About this exercise: Write out nothing but the lines from the one containing "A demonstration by" through the last line below, both included, and without the pictures.

= Beginning of Section =

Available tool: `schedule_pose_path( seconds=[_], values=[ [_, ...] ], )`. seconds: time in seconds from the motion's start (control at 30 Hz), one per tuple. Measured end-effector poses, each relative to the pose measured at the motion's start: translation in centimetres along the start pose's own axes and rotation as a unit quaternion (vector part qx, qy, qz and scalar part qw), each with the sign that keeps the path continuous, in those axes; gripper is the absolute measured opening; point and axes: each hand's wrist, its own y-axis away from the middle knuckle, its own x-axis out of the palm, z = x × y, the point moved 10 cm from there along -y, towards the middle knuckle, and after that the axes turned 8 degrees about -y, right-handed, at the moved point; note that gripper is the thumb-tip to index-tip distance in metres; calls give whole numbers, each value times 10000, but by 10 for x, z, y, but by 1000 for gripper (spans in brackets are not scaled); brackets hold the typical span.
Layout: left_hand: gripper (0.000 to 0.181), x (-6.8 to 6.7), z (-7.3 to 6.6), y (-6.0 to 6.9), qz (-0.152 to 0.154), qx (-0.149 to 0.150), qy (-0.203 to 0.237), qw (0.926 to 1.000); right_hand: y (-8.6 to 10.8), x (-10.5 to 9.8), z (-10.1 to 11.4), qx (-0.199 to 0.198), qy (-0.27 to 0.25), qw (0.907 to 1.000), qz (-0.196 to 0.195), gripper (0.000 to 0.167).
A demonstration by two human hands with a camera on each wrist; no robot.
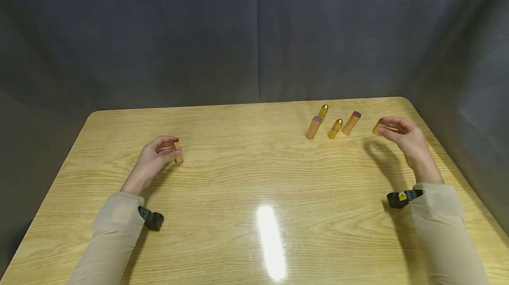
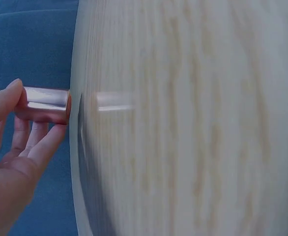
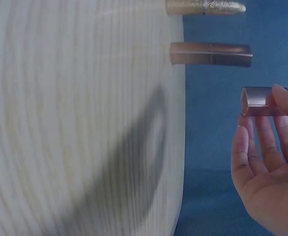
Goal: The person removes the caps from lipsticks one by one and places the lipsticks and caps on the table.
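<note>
On the left side of the table, my left hand holds an uncapped copper lipstick upright between thumb and fingers. In the left wrist view its shiny base is at the table surface; whether it touches cannot be told. At the far right, my right hand pinches a copper lipstick cap above the table. The right wrist view shows the hollow mouth of this cap facing down toward the wood. Nearest to the right hand stands a closed copper lipstick.
Left of that lipstick stand a small gold bullet-shaped tube, another copper lipstick and a second gold tube partly behind it. The wooden table ends at a dark cloth backdrop.
</note>
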Motion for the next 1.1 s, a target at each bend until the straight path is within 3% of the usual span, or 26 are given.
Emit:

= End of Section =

Answer to the exercise:
A demonstration by two human hands with a camera on each wrist; no robot.
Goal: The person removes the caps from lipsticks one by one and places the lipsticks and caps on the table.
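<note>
On the left side of the table, my left hand holds an uncapped copper lipstick upright between thumb and fingers. In the left wrist view its shiny base is at the table surface; whether it touches cannot be told. At the far right, my right hand pinches a copper lipstick cap above the table. The right wrist view shows the hollow mouth of this cap facing down toward the wood. Nearest to the right hand stands a closed copper lipstick.
Left of that lipstick stand a small gold bullet-shaped tube, another copper lipstick and a second gold tube partly behind it. The wooden table ends at a dark cloth backdrop.
</note>
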Motion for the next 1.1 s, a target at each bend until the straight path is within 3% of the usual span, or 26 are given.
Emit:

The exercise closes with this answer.